Terrence Sejnowski — a neurobiologist at the Salk Institute and the University of California, San Diego — and his colleagues combined simulations of turbulent atmospheric flow with an RLA, and used that combination to train a model "glider" to navigate a thermal vent based on simple feedback from sensory cues. They described their work in a new paper in the Proceedings of the National Academy of Sciences.
"Nature has solved the problem, so we figured we might be able to use the same approach that nature uses," Sejnowski told Gizmodo. The results far exceeded their expectations in terms of how quickly the algorithm was able to learn, and how well it performed. "In the end, our simulations looked like real birds," he said. "[The algorithm] didn't find some bizarre solution, it found the same one Nature uses."
The team found that the key sensory cues used by migratory birds are vertical wind acceleration and torque (essentially acceleration around an axis). This enables them to stay smack in the middle of the thermal core, where the lift is largest. It's also how they navigate the turbulent conditions: The birds adopt more conservative, risk-averse flight strategies, according to co-author Massimo Vergassola, such as following their current flight path rather than turning.

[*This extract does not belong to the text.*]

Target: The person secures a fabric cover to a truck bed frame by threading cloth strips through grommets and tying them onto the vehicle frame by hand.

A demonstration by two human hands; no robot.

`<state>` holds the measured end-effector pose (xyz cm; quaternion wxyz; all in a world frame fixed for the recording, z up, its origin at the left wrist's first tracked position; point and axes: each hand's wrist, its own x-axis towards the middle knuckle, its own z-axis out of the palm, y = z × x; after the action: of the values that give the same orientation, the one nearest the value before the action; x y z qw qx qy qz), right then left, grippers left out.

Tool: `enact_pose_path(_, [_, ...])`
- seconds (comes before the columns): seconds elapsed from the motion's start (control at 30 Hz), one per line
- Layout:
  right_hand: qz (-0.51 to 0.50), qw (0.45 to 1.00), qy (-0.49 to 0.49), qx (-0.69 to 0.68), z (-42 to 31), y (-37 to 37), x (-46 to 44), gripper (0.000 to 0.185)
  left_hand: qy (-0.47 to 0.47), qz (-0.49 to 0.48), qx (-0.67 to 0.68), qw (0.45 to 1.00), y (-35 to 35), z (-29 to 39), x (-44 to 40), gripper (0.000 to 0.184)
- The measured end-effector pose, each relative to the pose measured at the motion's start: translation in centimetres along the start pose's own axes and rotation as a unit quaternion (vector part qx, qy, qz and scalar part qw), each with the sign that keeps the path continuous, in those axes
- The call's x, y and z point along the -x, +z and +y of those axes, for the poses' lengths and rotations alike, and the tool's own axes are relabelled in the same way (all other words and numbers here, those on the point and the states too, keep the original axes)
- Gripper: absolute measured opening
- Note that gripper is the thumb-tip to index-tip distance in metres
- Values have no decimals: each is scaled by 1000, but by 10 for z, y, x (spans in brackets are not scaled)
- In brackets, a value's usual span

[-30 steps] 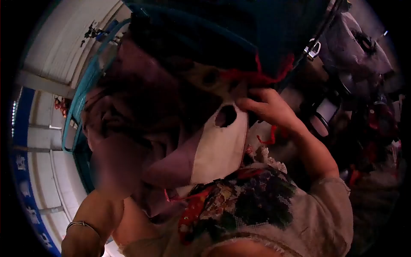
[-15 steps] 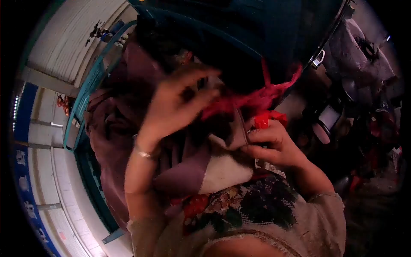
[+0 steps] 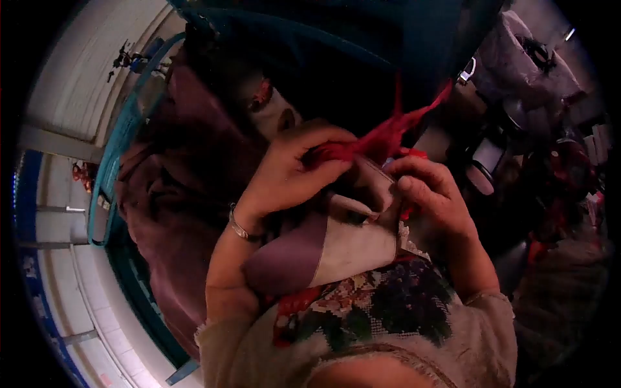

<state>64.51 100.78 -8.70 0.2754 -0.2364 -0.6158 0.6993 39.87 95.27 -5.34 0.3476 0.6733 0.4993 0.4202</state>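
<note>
My left hand (image 3: 294, 171), with a bracelet at its wrist, closes its fingers around a bundle of crumpled red fabric (image 3: 381, 137). Two thin strands of this fabric run up toward the dark opening above. My right hand (image 3: 432, 191) has its thumb and fingers pinched at the upper right edge of a sewn mauve-and-beige cloth piece (image 3: 356, 249), which lies against my body. A bright red patch (image 3: 414, 153) shows just behind the right fingers; its kind I cannot make out.
A large heap of mauve cloth (image 3: 168, 174) covers the left side, beside a turquoise metal frame (image 3: 107, 187). A dark teal panel (image 3: 336, 32) stands ahead. Pale plastic bags (image 3: 527, 61) and dim clutter, including a white cylindrical object (image 3: 486, 158), lie at the right.
My left hand, blurred and raised over the cloth before, has come down and right onto the red fabric. The right hand has shifted slightly up and right. The view has moved a little.
</note>
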Motion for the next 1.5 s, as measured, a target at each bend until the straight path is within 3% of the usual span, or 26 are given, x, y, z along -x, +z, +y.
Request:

According to Sejnowski, birds — like humans — have a vesticular organ in their heads which senses acceleration. "So in principle birds can sense acceleration," he said, although scientists don't yet know which neural pathways they use, or how that sensory information is integrated. He and his co-authors hope to collaborate with UCSD experts in the soaring of birds on experiments to further test their simulation results.
Sejnowski's team has also purchased a 3m wing span glider — the kind used in the competitive sport of remote controlled gliding. Using just a mobile phone, they plan to integrate the learning algorithm into a built-in control system so the glider could soar on its own, with no need for a remote control. Hopefully it will be good enough to win a few competitions against human pilots using remote controls, much like AlphaGO proved it could dominate a human player.
For Sejnowski, this is a harbinger of exciting new things to come. Most past AIs have been programmed to examine all possible contingencies and come up with plans for each one — a long and labour-intensive process. With an RLA, the more data that's available, the better the performance. Granted, machine learning is already widely used in big data analysis. But Sejnowski points out that this time the algorithm is not analysing abstract keystrokes, but dealing with a simulation that closely models complex physical environments.
That could be a game changer in terms of opening up new applications, such as better self-driving cars. It could also prove useful for bringing internet access to remote areas without mobile phone towers or a cable infrastructure, notably parts of Africa and South America. Solar-powered gliders could do the trick, but they are pricey and need a lot of maintenance, according to Sejnowski. A glider modelled after the navigation strategies of migratory birds would be much cheaper to maintain.
"We've already demonstrated in artificial games like Go that this very simple reinforcement learning algorithm, when coupled with a very good representation of sensory and motor output, can be very efficient in solving certain engineering problems," he said. "But now we know it can deal with the complexity of the real world, generalising from experiences and using that [knowledge] to deal with new situations."